*Work order:*
Determine how many lines in the records below include the word "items" and output that number alone.

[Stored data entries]
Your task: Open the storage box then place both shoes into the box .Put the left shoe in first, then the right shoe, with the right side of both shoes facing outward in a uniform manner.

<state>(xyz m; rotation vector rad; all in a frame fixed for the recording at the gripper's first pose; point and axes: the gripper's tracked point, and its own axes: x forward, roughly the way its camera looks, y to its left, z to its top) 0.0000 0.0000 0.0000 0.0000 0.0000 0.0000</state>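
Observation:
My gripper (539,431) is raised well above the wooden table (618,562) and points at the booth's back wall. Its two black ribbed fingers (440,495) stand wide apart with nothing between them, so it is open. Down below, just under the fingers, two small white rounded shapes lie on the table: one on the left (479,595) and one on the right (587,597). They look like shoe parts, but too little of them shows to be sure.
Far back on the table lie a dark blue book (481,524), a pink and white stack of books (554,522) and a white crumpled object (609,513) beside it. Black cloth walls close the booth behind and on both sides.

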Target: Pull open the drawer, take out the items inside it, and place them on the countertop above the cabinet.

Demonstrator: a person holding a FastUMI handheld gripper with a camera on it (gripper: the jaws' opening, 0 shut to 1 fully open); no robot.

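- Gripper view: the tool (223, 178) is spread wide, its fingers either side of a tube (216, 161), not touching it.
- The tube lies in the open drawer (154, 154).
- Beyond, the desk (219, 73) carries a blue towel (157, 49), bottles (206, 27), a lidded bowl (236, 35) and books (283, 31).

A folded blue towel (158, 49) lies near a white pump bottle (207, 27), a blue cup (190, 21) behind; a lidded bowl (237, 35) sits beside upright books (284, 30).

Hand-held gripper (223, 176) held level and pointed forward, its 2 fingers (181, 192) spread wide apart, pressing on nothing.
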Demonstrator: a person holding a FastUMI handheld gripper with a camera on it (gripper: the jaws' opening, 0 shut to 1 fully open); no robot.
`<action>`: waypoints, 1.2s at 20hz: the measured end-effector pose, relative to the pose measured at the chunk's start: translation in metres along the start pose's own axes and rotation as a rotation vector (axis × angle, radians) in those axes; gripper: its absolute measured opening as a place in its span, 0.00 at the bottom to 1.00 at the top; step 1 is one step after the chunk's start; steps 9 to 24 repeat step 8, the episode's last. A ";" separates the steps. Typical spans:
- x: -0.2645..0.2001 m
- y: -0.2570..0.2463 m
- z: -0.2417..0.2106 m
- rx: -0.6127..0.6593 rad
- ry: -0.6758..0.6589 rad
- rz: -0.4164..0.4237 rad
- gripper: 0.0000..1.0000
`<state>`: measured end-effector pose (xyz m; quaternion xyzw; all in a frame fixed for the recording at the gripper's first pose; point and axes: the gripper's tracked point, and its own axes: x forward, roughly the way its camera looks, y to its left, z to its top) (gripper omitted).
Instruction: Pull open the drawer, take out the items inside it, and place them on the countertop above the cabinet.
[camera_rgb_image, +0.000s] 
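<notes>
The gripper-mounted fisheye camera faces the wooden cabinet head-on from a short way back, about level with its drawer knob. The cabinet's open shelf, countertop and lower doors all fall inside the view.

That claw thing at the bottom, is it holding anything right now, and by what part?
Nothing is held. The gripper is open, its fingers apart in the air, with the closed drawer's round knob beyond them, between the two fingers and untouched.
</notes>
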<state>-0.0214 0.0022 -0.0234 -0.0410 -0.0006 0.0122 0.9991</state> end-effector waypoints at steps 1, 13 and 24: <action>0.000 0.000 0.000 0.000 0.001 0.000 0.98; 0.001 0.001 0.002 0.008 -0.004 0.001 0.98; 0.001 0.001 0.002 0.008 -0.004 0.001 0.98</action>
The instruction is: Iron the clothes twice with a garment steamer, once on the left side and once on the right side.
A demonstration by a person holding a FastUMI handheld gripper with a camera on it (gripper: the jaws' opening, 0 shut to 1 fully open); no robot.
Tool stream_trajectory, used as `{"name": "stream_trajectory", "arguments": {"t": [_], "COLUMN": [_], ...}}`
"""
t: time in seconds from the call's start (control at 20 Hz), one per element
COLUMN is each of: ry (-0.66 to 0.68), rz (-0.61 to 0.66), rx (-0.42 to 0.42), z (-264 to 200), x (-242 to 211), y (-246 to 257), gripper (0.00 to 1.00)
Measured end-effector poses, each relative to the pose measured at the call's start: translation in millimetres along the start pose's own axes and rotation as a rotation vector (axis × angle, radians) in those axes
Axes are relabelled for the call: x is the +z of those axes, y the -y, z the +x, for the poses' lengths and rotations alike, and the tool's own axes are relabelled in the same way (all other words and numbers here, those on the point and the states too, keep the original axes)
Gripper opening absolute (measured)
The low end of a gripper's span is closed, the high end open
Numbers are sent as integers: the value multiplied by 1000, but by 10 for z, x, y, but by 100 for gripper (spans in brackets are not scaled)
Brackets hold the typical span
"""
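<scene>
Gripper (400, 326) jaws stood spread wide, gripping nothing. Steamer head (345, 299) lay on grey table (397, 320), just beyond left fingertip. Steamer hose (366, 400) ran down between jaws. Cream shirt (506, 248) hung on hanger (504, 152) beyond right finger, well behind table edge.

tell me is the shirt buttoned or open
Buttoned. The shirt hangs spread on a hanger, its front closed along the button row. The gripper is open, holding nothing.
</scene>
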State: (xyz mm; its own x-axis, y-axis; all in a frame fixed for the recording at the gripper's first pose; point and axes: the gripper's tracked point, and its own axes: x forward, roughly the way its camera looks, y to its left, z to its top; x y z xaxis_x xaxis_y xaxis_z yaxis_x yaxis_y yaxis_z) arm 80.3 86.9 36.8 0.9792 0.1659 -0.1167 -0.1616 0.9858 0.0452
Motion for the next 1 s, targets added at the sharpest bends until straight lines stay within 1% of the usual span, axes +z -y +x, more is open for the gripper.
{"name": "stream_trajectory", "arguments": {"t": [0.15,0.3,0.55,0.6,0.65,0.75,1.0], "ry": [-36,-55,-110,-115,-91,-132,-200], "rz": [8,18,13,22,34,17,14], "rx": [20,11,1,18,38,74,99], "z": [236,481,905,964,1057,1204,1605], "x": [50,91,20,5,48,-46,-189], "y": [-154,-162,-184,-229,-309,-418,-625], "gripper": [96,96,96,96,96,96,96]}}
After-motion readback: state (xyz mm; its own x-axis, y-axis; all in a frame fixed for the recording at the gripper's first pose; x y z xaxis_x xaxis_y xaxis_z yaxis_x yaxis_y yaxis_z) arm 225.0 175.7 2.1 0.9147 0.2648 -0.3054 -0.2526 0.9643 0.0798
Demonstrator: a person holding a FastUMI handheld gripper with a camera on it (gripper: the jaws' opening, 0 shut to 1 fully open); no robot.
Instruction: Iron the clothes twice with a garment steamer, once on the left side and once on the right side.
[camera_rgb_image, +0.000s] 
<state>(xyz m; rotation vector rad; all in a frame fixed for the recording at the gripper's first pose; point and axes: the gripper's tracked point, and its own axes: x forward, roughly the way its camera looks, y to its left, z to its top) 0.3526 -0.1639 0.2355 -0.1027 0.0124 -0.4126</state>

*Exercise output:*
2